# Front tow hook license plate



## zcar4me (May 16, 2011)

I've been looking for options for a front license plate using the tow hook, and was wondering if anyone had installed one? So far the only company I know that offers them is gominigo.com. I had sent these pics to usmillworks.com to see if he could help, but said he would have to machine a longer one, which is more costly. Does anyone have the gominigo bracket installed? I'd really like to see some pictures.


----------



## zcar4me (May 16, 2011)

sorry for the huge pics... noob here.


----------



## CC4MO (Jul 31, 2011)

I was wondering the same thing. I ran one on my B6 A4 from Podi and loved it. Such a better alternative than holes in the bumper....


----------



## volks76 (Dec 8, 2004)

so i have the go minigo tow hook plate sitting in my trunk i have not installed it yet cause in order to install it i have to dremel a small hole for it to fit through it does not line up with the plastic piece that pops out 
and i have a wedding in 7 days so not on the top of the list but i am hoping when i get back i will have time 
i think it will look good once done putting a hole in the black plastic and u can leave the painted tow hook cover installed


----------



## zcar4me (May 16, 2011)

So I ended up buying the gominigo.com kit. Here it is installed. I had to do quite a bit of surgery to both the painted panel and the black plastic grill, which was quite a pain. If I do want to revert back, I'll have to buy another new grill panel... but that will be much less of a PITA than filling holes in the front bumper.
Overall I kinda like the look. And now I'm legal!


----------



## zcar4me (May 16, 2011)

I can post more pictures later, if anyone's interested.


----------



## CC Rider (Jul 29, 2010)

zcar4me said:


> So I ended up buying the gominigo.com kit. Here it is installed. I had to do quite a bit of surgery to both the painted panel and the black plastic grill, which was quite a pain. If I do want to revert back, I'll have to buy another new grill panel... but that will be much less of a PITA than filling holes in the front bumper.
> Overall I kinda like the look. And now I'm legal!

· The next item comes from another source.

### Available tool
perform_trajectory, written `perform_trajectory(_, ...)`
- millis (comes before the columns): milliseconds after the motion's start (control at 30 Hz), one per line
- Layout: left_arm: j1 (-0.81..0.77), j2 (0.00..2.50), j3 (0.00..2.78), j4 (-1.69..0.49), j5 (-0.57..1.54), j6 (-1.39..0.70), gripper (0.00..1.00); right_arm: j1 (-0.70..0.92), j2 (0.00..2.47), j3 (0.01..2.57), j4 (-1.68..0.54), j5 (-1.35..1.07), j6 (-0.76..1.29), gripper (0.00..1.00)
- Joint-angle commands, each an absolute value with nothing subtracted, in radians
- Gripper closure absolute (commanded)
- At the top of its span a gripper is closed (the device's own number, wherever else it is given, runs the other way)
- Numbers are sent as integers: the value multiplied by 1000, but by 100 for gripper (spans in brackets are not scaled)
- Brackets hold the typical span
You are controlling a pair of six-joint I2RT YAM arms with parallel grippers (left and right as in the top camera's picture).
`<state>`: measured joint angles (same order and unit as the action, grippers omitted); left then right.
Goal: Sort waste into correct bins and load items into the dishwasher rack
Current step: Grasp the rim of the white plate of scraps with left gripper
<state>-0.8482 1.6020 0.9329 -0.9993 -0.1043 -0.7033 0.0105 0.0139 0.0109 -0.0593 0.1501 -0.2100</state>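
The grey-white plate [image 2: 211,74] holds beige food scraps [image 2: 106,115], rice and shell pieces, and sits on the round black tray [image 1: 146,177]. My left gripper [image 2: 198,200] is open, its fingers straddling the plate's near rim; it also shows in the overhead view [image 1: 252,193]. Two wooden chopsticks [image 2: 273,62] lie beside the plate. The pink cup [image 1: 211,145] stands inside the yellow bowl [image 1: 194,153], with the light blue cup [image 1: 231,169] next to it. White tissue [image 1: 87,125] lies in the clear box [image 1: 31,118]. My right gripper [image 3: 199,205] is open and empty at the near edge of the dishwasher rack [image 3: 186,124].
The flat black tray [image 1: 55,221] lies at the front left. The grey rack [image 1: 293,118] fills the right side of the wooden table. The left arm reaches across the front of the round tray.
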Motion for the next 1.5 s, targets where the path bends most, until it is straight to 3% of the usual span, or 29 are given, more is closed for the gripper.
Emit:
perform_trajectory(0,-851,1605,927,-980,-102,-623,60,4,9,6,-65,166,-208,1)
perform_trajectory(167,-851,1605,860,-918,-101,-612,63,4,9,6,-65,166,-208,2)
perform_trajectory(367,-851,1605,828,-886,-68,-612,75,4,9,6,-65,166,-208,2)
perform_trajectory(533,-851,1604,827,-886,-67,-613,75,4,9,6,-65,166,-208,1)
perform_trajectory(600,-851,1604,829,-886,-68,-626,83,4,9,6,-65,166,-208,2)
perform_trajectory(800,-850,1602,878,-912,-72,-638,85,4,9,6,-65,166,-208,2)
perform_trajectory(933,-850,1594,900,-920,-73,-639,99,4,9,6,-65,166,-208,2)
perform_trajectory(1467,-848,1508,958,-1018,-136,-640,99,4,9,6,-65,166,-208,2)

I don't understand why you would do this. It looks horrible IMO


----------



## zcar4me (May 16, 2011)

CC Rider said:


> I don't understand why you would do this. It looks horrible IMO


I didn't want a ticket (already have been warned) and I didn't want holes in my front bumper. Believe me, if I could get away with it, I wouldn't have a front plate at all.


----------



## matt2e (Jul 5, 2011)

In the UK we'd probably get a ticket for obscuring the turn indicator light. The format of the US plate does make it a tricky thing to mount 'tastefully'. Offset like this does seem to put the front out of balance imho. Perhaps there are regulations that say US plates have to be offset?

The 'letter-box' format of European number plates may suit the wide smiley face of the CC better?

Matt.


----------



## instigator31 (Jun 20, 2011)

No regulations for offset in the US.

Ok, guys...the story is we just HATE to drill into our bumpers and mess them up. In OHIO they are TALKING about changing the law and removing the front plate requirement. So in the meantime I HATE to damage my car and drill a bunch of holes that will be heck to fix one day.

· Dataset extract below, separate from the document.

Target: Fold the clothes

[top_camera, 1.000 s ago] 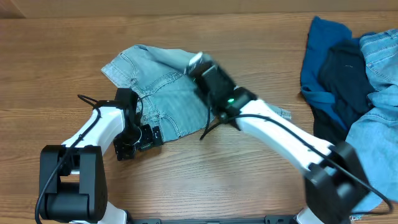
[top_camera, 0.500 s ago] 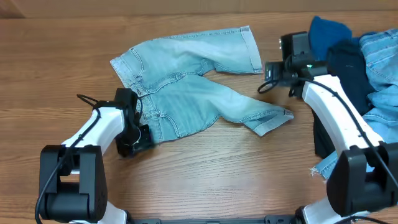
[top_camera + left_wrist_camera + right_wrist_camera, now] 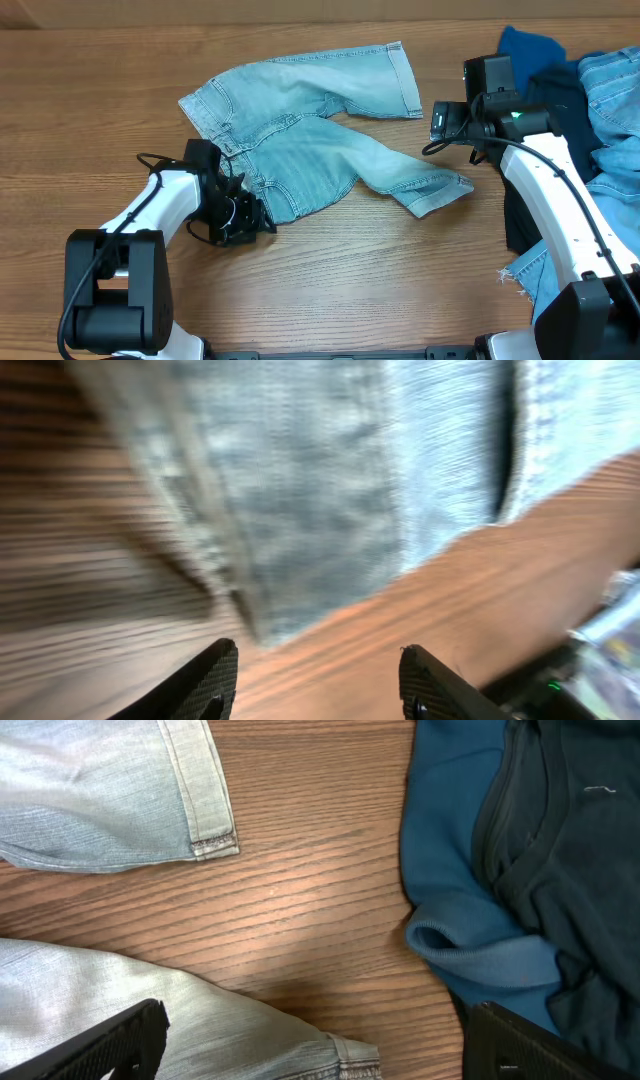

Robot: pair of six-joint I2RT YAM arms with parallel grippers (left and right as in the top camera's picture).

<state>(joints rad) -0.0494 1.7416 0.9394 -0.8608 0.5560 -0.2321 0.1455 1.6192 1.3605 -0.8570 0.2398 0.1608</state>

So I've been looking at similar setups.

Agree it is not PERFECT looking...but I don't believe there is a better option out there. 

GREAT JOB!


----------



## rabbit07 (Feb 22, 2007)

matt2e said:


> The 'letter-box' format of European number plates may suit the wide smiley face of the CC better?



yes it does.


----------



## Us2bA4dr (Apr 10, 2003)

simple solution, velcro and a bend in the plate...slide it between the grill and bumper, done, pulls off easily, and leaves no marks..


----------



## Epence (Jan 7, 2010)

that is a good idea indeed.


----------



## Deathrazekraze (Aug 4, 2011)

Us2bA4dr said:


> simple solution, velcro and a bend in the plate...slide it between the grill and bumper, done, pulls off easily, and leaves no marks..


:thumbup: Genius!


----------



## instigator31 (Jun 20, 2011)

Love it, sure wins the KISS :laugh: award.

Now you've given me another project tonight...


----------



## cwwiii (Jun 18, 2007)

I'm building a custom tow hook plate bracket that will put the plate more towards the center of the grill. I don't want to cover my fog lights.


----------



## red72914 (Jan 8, 2001)

RoadRallySport Engineering makes a tow hook license plate bracket for the CC. Unfortunately, even offsetting the plate to the center will slightly obscure the turn signale or foglamp, and some minor surgery must be performed to the trim panels.

Send an e-mail to [email protected] for details, we'd definitely be interested in helping out and can setup a group by if other CC owners are interested.


----------



## pandavw86 (Mar 29, 2010)

zcar4me said:


> So I ended up buying the gominigo.com kit. Here it is installed. I had to do quite a bit of surgery to both the painted panel and the black plastic grill, which was quite a pain. If I do want to revert back, I'll have to buy another new grill panel... but that will be much less of a PITA than filling holes in the front bumper.
> Overall I kinda like the look. And now I'm legal!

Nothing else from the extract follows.